_What to do:_ Repeat the lines from the line with "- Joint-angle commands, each" to the line with "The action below" in the listing below, keeping both end lines and adding nothing.

──────── Provided records ────────

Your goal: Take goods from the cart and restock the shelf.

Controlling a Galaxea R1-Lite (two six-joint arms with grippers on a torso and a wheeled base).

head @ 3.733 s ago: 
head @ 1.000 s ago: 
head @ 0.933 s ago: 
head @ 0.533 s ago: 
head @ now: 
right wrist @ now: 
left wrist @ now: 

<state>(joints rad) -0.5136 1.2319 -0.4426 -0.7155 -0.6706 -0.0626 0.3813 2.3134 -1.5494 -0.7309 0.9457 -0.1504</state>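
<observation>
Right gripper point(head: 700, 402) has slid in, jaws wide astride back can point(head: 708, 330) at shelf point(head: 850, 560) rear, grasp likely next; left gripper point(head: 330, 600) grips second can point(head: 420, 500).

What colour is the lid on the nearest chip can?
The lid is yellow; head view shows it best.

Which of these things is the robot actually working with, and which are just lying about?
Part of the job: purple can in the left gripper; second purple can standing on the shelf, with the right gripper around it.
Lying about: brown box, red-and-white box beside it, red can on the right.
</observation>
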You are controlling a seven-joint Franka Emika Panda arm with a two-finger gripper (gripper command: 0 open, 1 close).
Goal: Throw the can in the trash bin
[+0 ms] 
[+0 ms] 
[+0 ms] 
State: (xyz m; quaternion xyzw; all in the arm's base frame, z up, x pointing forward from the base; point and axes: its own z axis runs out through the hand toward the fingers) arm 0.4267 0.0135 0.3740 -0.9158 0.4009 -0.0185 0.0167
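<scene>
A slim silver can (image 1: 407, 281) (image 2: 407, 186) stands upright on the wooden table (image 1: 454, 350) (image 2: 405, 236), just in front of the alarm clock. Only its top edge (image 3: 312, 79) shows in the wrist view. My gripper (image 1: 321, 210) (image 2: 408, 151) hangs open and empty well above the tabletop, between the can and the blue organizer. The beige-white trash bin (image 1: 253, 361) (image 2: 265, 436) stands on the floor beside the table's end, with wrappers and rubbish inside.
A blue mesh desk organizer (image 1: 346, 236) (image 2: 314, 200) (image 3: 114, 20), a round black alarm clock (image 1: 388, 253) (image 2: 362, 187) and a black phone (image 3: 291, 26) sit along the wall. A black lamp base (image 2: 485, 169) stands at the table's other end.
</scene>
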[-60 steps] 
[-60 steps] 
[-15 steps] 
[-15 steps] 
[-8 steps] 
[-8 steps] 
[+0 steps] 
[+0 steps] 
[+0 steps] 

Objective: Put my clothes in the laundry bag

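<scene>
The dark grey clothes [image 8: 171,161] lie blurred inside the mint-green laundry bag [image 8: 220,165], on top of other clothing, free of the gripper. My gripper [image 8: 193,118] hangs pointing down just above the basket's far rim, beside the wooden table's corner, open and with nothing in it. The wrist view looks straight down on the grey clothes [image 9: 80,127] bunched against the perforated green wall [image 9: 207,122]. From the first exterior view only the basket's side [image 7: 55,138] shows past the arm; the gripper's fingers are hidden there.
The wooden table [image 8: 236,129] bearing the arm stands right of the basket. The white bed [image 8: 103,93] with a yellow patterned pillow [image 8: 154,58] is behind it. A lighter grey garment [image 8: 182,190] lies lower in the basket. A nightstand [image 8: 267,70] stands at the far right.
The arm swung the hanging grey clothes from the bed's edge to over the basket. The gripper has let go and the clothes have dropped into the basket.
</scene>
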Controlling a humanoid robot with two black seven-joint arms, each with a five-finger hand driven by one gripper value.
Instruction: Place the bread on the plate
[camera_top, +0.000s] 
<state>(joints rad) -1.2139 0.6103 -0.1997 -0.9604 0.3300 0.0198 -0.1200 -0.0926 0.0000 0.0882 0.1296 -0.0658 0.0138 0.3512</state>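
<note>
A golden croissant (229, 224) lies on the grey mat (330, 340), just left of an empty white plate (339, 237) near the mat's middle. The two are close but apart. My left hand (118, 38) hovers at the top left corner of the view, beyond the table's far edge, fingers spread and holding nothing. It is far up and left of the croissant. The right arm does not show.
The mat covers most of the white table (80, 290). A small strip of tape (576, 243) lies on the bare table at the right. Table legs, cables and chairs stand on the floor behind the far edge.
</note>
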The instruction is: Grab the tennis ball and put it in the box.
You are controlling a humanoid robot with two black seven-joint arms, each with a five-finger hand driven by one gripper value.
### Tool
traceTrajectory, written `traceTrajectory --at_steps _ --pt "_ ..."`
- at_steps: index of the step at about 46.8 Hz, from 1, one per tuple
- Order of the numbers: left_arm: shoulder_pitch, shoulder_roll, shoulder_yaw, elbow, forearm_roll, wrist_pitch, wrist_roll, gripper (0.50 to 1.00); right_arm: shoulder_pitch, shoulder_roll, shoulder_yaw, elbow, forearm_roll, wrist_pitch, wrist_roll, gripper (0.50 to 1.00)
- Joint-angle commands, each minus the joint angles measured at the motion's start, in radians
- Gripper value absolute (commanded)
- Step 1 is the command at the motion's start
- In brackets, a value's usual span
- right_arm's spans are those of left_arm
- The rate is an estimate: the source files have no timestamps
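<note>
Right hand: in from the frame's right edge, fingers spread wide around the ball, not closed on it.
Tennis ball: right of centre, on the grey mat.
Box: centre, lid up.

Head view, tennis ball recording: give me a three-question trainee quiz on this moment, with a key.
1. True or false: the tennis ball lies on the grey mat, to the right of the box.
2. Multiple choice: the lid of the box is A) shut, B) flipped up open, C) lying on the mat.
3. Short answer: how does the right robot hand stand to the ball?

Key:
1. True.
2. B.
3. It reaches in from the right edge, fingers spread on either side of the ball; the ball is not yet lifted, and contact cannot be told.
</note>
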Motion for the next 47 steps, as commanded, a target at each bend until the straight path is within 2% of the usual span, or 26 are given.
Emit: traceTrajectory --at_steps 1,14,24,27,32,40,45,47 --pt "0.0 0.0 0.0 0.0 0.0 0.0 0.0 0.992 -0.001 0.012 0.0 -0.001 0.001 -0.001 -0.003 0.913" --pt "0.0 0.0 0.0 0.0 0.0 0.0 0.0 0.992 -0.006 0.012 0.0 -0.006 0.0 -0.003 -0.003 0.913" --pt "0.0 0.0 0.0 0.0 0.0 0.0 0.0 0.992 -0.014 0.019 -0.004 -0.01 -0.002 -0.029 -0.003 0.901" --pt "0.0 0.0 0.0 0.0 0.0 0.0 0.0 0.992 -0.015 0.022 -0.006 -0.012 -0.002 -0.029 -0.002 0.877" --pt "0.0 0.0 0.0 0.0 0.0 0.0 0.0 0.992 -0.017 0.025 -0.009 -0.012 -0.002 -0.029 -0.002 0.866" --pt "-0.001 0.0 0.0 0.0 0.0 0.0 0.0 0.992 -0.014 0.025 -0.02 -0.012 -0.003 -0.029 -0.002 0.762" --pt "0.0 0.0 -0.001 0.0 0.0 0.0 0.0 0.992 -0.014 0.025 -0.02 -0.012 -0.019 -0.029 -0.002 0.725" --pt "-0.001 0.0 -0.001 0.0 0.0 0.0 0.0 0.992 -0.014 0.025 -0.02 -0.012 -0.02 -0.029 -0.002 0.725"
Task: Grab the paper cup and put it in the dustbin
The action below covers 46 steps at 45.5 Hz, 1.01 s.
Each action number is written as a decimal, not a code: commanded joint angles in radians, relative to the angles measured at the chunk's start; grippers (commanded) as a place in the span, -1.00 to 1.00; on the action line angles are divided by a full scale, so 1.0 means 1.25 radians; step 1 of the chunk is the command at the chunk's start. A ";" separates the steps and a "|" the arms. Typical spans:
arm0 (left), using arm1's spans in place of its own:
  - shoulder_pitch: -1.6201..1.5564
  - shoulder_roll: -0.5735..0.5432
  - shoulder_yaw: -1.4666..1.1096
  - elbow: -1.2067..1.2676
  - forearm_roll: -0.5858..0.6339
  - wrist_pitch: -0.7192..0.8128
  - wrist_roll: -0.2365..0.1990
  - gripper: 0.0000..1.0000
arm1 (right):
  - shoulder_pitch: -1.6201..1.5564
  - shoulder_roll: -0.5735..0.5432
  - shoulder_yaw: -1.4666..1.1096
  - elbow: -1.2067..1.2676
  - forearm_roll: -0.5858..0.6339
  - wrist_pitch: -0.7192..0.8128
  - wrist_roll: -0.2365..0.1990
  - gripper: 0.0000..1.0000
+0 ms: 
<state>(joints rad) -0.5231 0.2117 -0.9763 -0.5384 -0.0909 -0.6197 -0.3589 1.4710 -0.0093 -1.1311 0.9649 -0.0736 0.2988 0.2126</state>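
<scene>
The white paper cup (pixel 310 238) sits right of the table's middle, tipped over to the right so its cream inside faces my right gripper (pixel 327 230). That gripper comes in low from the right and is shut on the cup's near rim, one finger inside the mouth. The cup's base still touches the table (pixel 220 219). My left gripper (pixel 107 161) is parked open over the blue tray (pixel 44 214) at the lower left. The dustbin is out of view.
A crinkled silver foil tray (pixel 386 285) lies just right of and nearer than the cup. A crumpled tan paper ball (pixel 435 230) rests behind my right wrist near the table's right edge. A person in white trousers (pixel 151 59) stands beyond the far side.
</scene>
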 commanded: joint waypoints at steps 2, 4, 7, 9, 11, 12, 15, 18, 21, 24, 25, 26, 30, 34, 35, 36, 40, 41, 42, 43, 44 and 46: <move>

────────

_Exercise result:_
- Joint-angle commands, each minus the joint angles measured at the motion's start, in radians
- Gripper value absolute (commanded)
- Step 1 is the command at the motion's start
- In brackets, a value's usual span
- right_arm's spans are those of left_arm
- The rate is an estimate: the source files have no timestamps
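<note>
Right hand: in from the frame's right edge, fingers spread wide around the ball, not closed on it.
Tennis ball: right of centre, on the grey mat.
Box: centre, lid up.

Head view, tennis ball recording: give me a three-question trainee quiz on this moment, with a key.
1. True or false: the tennis ball lies on the grey mat, to the right of the box.
2. Multiple choice: the lid of the box is A) shut, B) flipped up open, C) lying on the mat.
3. Short answer: how does the right robot hand stand to the ball?

Key:
1. True.
2. B.
3. It reaches in from the right edge, fingers spread on either side of the ball; the ball is not yet lifted, and contact cannot be told.
</note>
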Motion for the next 47 steps, as commanded, a target at each bend until the straight path is within 2% of the usual span, or 26 are given.
Emit: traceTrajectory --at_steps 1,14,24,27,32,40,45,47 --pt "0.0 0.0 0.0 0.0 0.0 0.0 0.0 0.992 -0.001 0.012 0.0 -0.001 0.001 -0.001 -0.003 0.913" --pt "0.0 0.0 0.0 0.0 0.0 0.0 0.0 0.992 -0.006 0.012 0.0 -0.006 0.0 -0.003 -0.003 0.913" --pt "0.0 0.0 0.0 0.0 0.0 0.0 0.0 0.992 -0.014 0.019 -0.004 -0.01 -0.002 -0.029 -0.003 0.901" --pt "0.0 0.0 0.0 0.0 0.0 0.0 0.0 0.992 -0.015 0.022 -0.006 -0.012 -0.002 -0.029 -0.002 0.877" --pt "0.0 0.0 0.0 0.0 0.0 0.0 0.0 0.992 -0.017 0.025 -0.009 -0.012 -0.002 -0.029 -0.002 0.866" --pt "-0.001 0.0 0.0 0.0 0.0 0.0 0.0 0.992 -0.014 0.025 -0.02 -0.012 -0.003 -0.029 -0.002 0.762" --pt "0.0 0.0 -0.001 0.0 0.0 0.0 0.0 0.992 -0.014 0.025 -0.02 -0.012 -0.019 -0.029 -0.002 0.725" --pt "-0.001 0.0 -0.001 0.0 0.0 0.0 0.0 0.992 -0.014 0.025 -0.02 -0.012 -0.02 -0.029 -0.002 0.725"
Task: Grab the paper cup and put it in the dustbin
The action below covers 46 steps at 45.5 Hz, 1.01 s.

This finishes the response to the exercise.